_YOUR TASK_. Output the data unchanged and complete, minus the images.

_DATASET SECTION_.

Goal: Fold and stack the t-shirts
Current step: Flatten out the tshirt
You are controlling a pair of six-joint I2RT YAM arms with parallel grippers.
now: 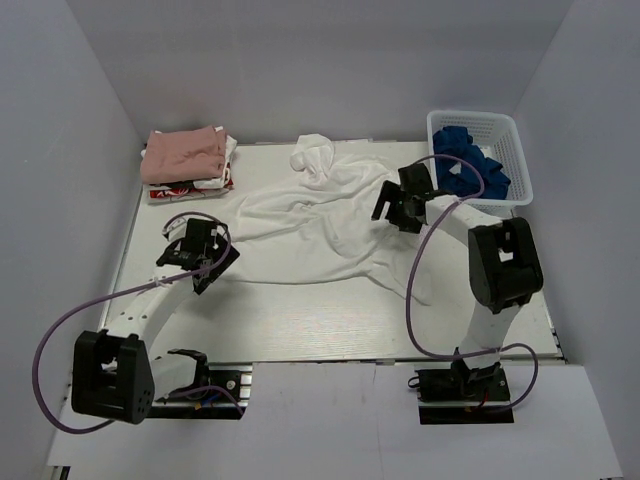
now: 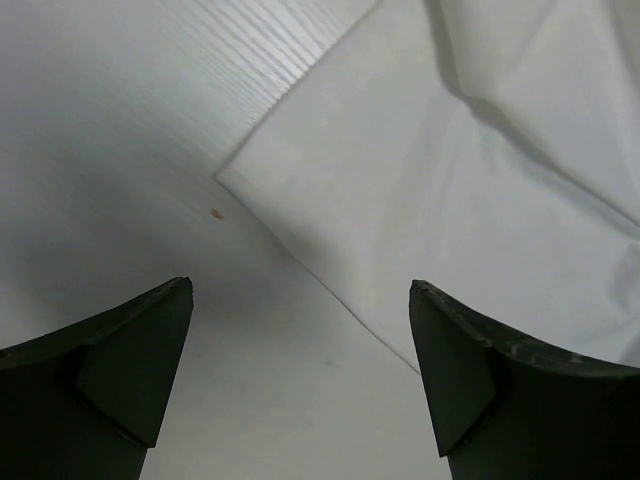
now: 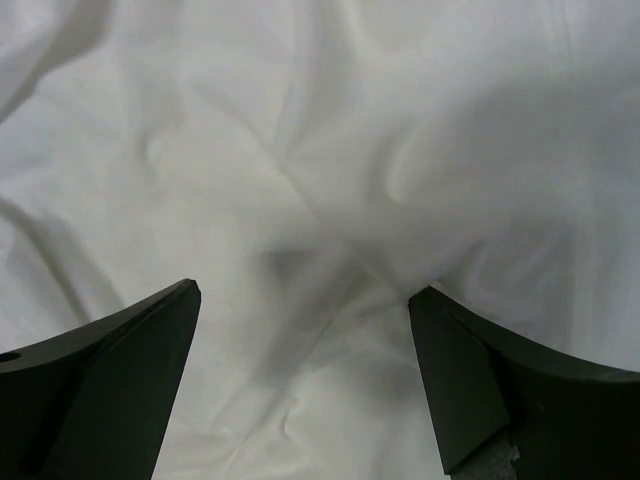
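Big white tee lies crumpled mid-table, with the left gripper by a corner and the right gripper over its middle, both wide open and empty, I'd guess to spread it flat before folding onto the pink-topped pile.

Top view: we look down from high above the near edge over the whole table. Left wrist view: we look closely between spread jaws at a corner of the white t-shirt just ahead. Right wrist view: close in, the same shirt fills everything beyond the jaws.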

_WRITTEN SOLUTION_.
Goal: Fold and stack the t-shirts
Current step: Flatten out the tshirt
You are controlling a pair of six-joint I2RT YAM arms with parallel grippers.
now: 
now: 
now: 
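Big white tee lies crumpled mid-table, with the left gripper by a corner and the right gripper over its middle, both wide open and empty, I'd guess to spread it flat before folding onto the pink-topped pile.

Top view: we look down from high above the near edge over the whole table. Left wrist view: we look closely between spread jaws at a corner of the white t-shirt just ahead. Right wrist view: close in, the same shirt fills everything beyond the jaws.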

What was requested is fully covered by this answer.